Aneta terkejut mendengar suara yang sangat di kenalnya itu, dia melihat jelas wajah Arief saat Arief sudah menggendong Aura.

"Kamu? Apa yang kamu lakukan di sini?" Tanyaku bodoh.

"Lah? Kan kemarin mama kamu yang ajak keluarga kami"

"Tapi kata Ibu Sri kamu nggak jadi datang"

"Kata siapa? Aku cuman datang terlambat, mama salah ngomong kali"

"Ane ahat"

"Apa? Siapa yang jahat?" Tanya Aneta.

"Ane ahat, lalang om anteng atang"

"Aura nggak gitu, maksud Ane bukan gitu kok sayang"
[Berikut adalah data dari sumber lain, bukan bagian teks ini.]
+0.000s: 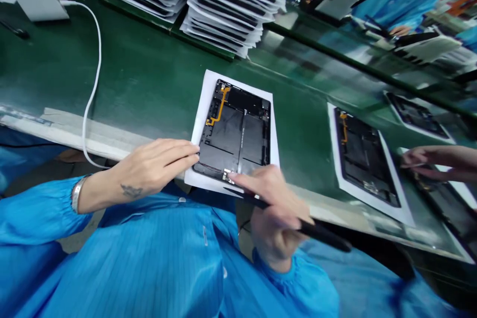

"Hahaha" jelas terlihat Arief menertawakan Aneta, karena Aura kini memihak Arief.

"Aneh, kok keluarga aku pada suka kamu sih, bikin malas tau nggak".

"Nggak tahu tuh, lagian yah keluarga aku juga nggak berhenti-henti ngomongin kamu terus sampai bosan aku" kata Arief yang jelas terlihat kelepasan.

"Masa sih?" Tanya Aneta memperjelas.

"Hmm kamu salah dengar, kita ke warung aja deh bukannya tadi kamu mau beli jajan buat Aura".

"Iya, maaf yah Aura malah repotin, Aura sini sama tante Ane, soalnya kakak Arief mau makan dulu"

"Nda mau"

"Tunggu kok Aura manggil aku kakak sih, harusnya kan om" kata Arief protes.

"Udah nggak usah protes, sini biar Aura aku yang bawa kamu masuk aja ke dalam, kamu belum makan kan"

"Kenapa, kamu khawatir?"

"Yah nggak lah, ngapain juga aku khawatir, nggak penting"

"Aku nggak lapar, jadi sekarang kamu tunjukkan jalan ke warung saja, Aura bakalan nangis kalau kelamaan berdebat"

"Kok kamu nyolot sih"

"Siapa yang nyolot emang kenyataannya gitu, benar nggak Aura?".

"Iya"

Ya ampun gue nyerah deh, kenapa Aura bisa sesuka itu sih sama Arief. Gue kan jadi malu karena terus ditolak sama ponakan sendiri batin Aneta.

"Ee neng Aneta sama siapa neng, suami sama anaknya yah?"

"Bibi kok ngomong gitu, bibi kan kenal Aneta, tahu juga kalau Aneta ini masih lajang".

"Haha kan bibi cuman bercanda, tapi neng Aneta saja yang nanggapinnya serius, masnya maaf yah bibi cuman bercanda kok".

"Nggak apa-apa bi, bentar lagi juga kita bakal nikah kok"

"Walah selamat yah neng Aneta".

Aneta menyikut Arief kesal,"Kamu kenapa sih.  Bibi Itu nggak benar kok, dia cuman bercanda" ucapku gugup.

Tapi keduanya malah tertawa seolah mereka memang sedang mempermainkan aku.

"Nah ini kuenya, makasih yang udah beli" ucap bibi Asih dan kami meninggalkan warungnya, jujur aku sudah tak tahan berada lama di warungnya.

"Ne besok aku balik ke Jogja, pasti kita nggak akan ketemu lagi"

"Kenapa? Bukannya kamu senang kalau jauh dari aku, jadi kamu nggak ada teman berantem lagi kan"

"Ne aku serius, kamu benar-benar nggak ada..." dia tidak melanjutkan ucapannya membuatku berpikir panjang.